Generational influence:

These interwar rightists of various stripes took advantage of a rich academic-educational as well as literary milieu that was still dominated by a WASP patrician class before its descendants sank into Jed Bushism or even worse. These men and women of letters were still living in a society featuring classes, gender roles, predominantly family owned factories, small town manners, and bourgeois decencies. Even those who like Jeffers, Nock and Mencken viewed themselves as iconoclasts, today may seem, even to our fake conservatives, to be thorough reactionary. The world has changed many times in many ways since these iconoclasts walked the Earth. I still recall attending a seminar of literary scholars as a graduate student in Yale in 1965, ten years after the death of Wallace Stevens, and being informed that although Stevens was a distinguished poet, it was rumored that he was a Republican. Someone else then chimed in that Stevens was supposed to have opposed the New Deal, something that caused consternation among those who were attending. At the times I had reservations about the same political development but kept my views to myself. One could only imagine what the acceptance price for a writer in a comparable academic circle at Yale would be at the present hour. Perhaps the advocacy of state-required transgendered restrooms spaced twenty feet apart from each other or some even more bizarre display of Political Correctness.  I shudder to think.

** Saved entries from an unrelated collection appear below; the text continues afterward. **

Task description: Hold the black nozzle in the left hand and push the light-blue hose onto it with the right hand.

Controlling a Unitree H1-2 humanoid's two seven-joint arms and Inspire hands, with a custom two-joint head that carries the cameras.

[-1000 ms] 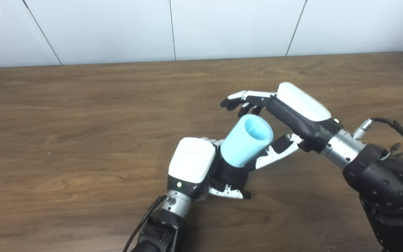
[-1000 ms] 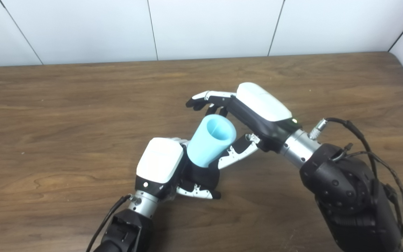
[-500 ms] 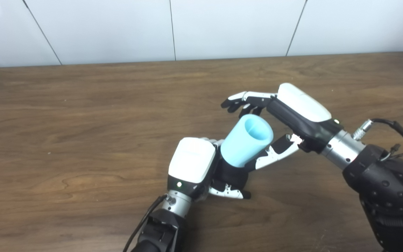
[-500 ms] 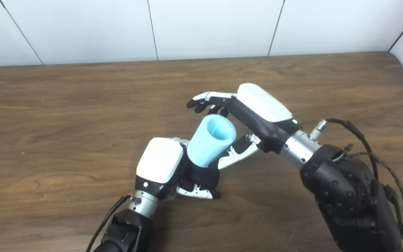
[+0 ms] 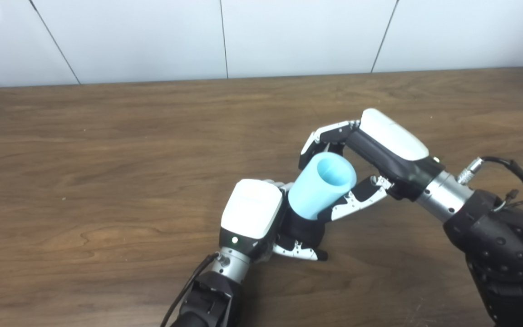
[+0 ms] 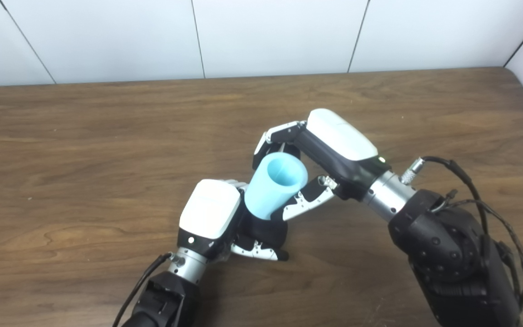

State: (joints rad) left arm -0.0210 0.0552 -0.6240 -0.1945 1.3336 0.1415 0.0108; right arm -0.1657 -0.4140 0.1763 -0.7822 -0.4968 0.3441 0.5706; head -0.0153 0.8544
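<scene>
Right hand (image 5: 361, 154) curled around light-blue hose (image 5: 321, 185), already seated on black nozzle (image 5: 302, 225) clamped in left hand (image 5: 261, 218); final push possibly left.

Even, bright overhead light is filling both views; soft shadows are falling under the hands onto the table (image 5: 107, 150). Mild glare is showing on white shells. Focus slightly soft throughout.

Light-blue hose (image 6: 274, 186) tilted, open mouth up and away; lower end seated on black nozzle (image 6: 261, 230) gripped in left hand (image 6: 225, 222); right hand (image 6: 316, 156) curled around hose's upper end, fingers (image 6: 265, 146) behind, thumb just right of hose.
</scene>
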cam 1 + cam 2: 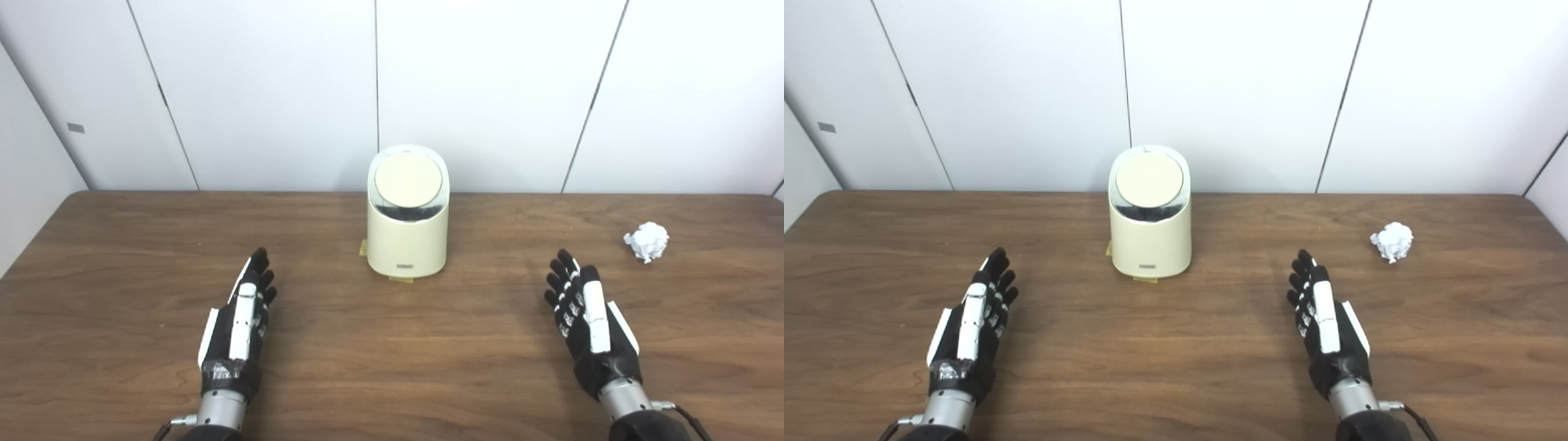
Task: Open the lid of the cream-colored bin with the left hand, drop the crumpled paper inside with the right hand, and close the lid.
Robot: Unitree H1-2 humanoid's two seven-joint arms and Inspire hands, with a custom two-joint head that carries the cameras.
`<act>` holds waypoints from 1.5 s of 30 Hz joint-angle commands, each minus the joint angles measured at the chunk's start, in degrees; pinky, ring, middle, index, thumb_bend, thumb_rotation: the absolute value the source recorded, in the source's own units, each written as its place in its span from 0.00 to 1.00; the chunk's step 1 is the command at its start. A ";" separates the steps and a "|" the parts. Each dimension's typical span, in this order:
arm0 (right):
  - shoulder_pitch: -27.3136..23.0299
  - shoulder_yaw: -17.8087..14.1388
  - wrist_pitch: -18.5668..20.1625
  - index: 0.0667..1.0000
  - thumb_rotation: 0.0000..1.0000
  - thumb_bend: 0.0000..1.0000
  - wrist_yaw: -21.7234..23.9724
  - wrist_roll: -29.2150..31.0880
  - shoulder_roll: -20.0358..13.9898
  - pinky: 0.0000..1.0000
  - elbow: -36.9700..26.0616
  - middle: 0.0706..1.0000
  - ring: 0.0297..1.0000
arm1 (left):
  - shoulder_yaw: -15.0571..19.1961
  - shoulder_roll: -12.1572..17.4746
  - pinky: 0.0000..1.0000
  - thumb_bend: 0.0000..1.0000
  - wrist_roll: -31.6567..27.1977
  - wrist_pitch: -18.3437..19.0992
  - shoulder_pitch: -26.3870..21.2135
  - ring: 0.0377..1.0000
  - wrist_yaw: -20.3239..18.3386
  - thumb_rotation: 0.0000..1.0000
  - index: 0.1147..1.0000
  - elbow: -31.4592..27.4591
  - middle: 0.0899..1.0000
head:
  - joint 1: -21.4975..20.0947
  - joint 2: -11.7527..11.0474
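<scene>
The left hand point(237, 324) and right hand point(588, 318) rest wide and empty on the tabletop point(392, 367). The bin point(407, 214) stands ahead between them, lid point(408, 179) shut. The paper point(647, 241) lies just beyond the right hand. Step 1 seems unstarted: the left hand must reach the lid.

You get bright, even light from overhead. Soft, faint shadows lie on the surface point(392, 343) just beneath each robot hand. Beyond them, a dark reflection bands the bin point(407, 211) under its lid. Focus is mildly soft throughout, and the paper ball point(647, 241) is washed out to white.
</scene>
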 commanded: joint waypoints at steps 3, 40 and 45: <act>-1.55 0.04 -3.12 1.00 1.00 0.60 0.42 -0.16 -0.31 1.00 -1.51 1.00 1.00 | -0.15 0.15 1.00 0.41 0.06 -0.91 -0.39 1.00 -0.35 0.88 1.00 -1.83 1.00 | 0.17 0.03; -2.12 0.52 -4.77 1.00 1.00 0.61 1.22 -0.21 -0.29 1.00 2.22 1.00 1.00 | -4.34 9.71 0.91 0.86 15.91 19.19 -23.62 0.94 -0.18 0.35 1.00 -7.79 0.95 | 1.66 -2.84; -2.51 0.57 -5.51 1.00 1.00 0.62 1.21 -0.32 -0.33 1.00 3.44 1.00 0.99 | -5.73 10.89 0.87 0.88 21.50 19.43 -31.51 0.93 -5.48 0.34 1.00 -3.73 0.96 | 1.59 -3.18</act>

But arguably the signs of what was to come were already present back in the mid-1960s. What was even then fading was the academic society that still existed when Stevens attended Harvard, Frost Dartmouth, though only for a semester, or Nock the still recognizably traditional Episcopal Barth College. Our elite universities were not likely to produce even in the 1960s Pleiades of right-wing iconoclasts, as they had in the interwar years and even before the First World War.  And not incidentally the form of American conservatism that came out of Yale in the post-war years quickly degenerated into something far less appealing than what it replaced. It became a movement in which members were taught to march in lockstep while advocating far-flung American military entanglements. The step had already been taken that led from the interwar Right to what today is conservatism, inc. Somehow the interwar tradition looks better and better with the passage of time.